Mark Zuckerberg, the founder of Facebook, believes in radical transparency. It’s a term that he coined that basically suggests that “the idea of humanity would be better off if everybody were more transparent about who they are and what they do (MacKinnon, p. 150). This point is echoed more than once in Rebecca MacKinnon’s Consent of the Networked. While this is an admiral statement and one that I actually agree with, the chances of it happening are slim to none in regards to digital media as a whole. There are several people on my friends list who have alias names (or possibly nick names mixed with their real names) such as “The Main Event” or “Lisa QueenB Fields”. Would Zuckerberg deactivate all of the accounts that have pages with alias name in the Facebook data base today? Probably not. The truth is, in the grand scheme of things, alias names are really not that important, especially when they contribute to the masses of social media. Those masses help keep sites like Facebook thriving and in existence. “A user name search on Facebook for “Donald Duck” turns up many dozens of users by that name…..The abuse teams say they cannot go after everybody and must prioritize the accounts that have unusual patterns of activity or that other users actively report as having violated the terms of service (MacKinnon.p.156)”.

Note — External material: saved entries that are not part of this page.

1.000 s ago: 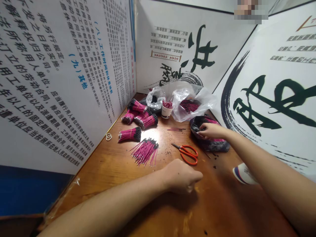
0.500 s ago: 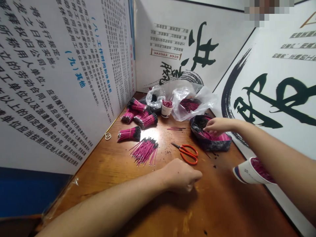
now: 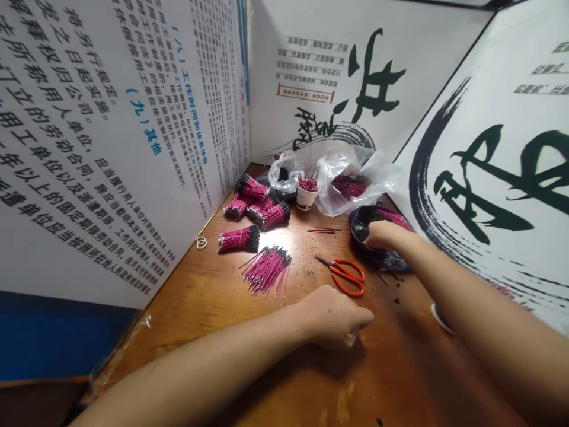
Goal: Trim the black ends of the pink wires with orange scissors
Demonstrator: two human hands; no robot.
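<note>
My left hand [image 3: 335,318] is closed in a loose fist low over the table, nearest to the orange-handled scissors [image 3: 349,277]. What its fingers hold, if anything, is hidden from me. My right hand [image 3: 381,235] reaches into an open dark plastic bag [image 3: 389,260] of magenta wires with black ends; its fingertips are out of sight inside. A loose fan of magenta wires [image 3: 267,271] lies left of the scissors. Beyond the scissors are a few single wires [image 3: 324,230].
Tied wire bundles [image 3: 240,238] lie at the left and back. A paper cup [image 3: 306,199] of wires stands by a clear plastic bag [image 3: 329,204]. White rubber bands [image 3: 201,243] lie near the left panel. My right forearm mostly covers another cup [image 3: 440,320].
My right hand has gone deeper into the dark bag, and its fingers are now hidden. The right forearm now covers most of the nearer cup. My left hand stays closed.
</note>
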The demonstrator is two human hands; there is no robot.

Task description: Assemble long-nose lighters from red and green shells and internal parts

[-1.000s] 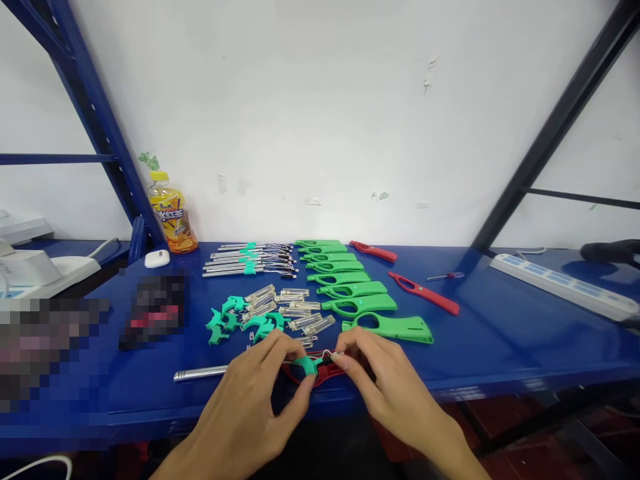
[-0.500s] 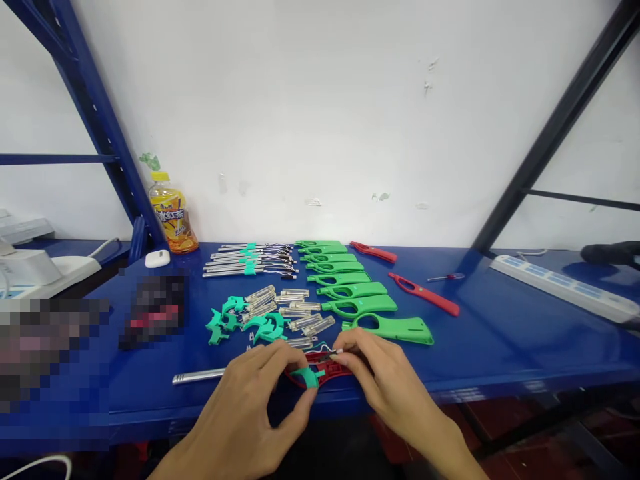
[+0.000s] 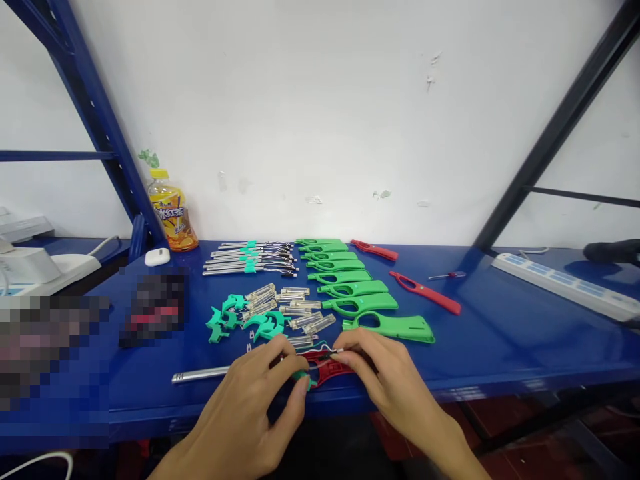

The forbidden fruit is always sweeter. Bradley Manning’s story (“We Steal Secrets: The Story of WikiLeaks” video) is a great example of this. The glitz and glammer surrounding his case of downloading hundreds of thousands of sensitive and top secret government files is not the simple fact of collecting them. The fact that he was able to obtain all of the information unbeknownst to so many people around him is the jaw dropping factor. Manning wanted to share all of the information he found with the world, in an effort to be completely transparent. However, had he been totally transparent from the beginning, his clever plan would have never even taken lift off. I’d be interested to see what Zuckerberg’s take is on the transparency (and ironically lack thereof) from Bradley Manning and WikiLeaks founder, Julian Assange.
Although there are some people that may not intentionally forge transparency in the digital media realm (creating alias user names, posting false pictures of themselves or others, exaggerating their accolades, etc), we all do it in some form or fashion. Think about the last time you signed up for a user license agreement. Did you read all of the fine print? If you’re anything like me, then your answer is probably no. We skim over sections that speak about illegal copying of a body of work or art (a great example is music). No one announces that they may “borrow music” from a service or app. In actuality, they are not being totally transparent. This is primarily because the cost benefit analysis of being totally transparent before you do something does not outweigh the option of masking your intentions and asking for forgiveness later (if you even get caught).
Of course, navigating through the world of digital media (and life in general) would be much easier if everyone were completely transparent. We would know their motives, understand their thoughts and never be caught off guard. But where’s the fun in that? As long as people neglect to be transparent in their personal lives, we can’t expect them to turn on an honesty switch and be transparent when using digital media. Plus, isn’t that part of the thrill of digital and social media (finding out what’s authentic or not)?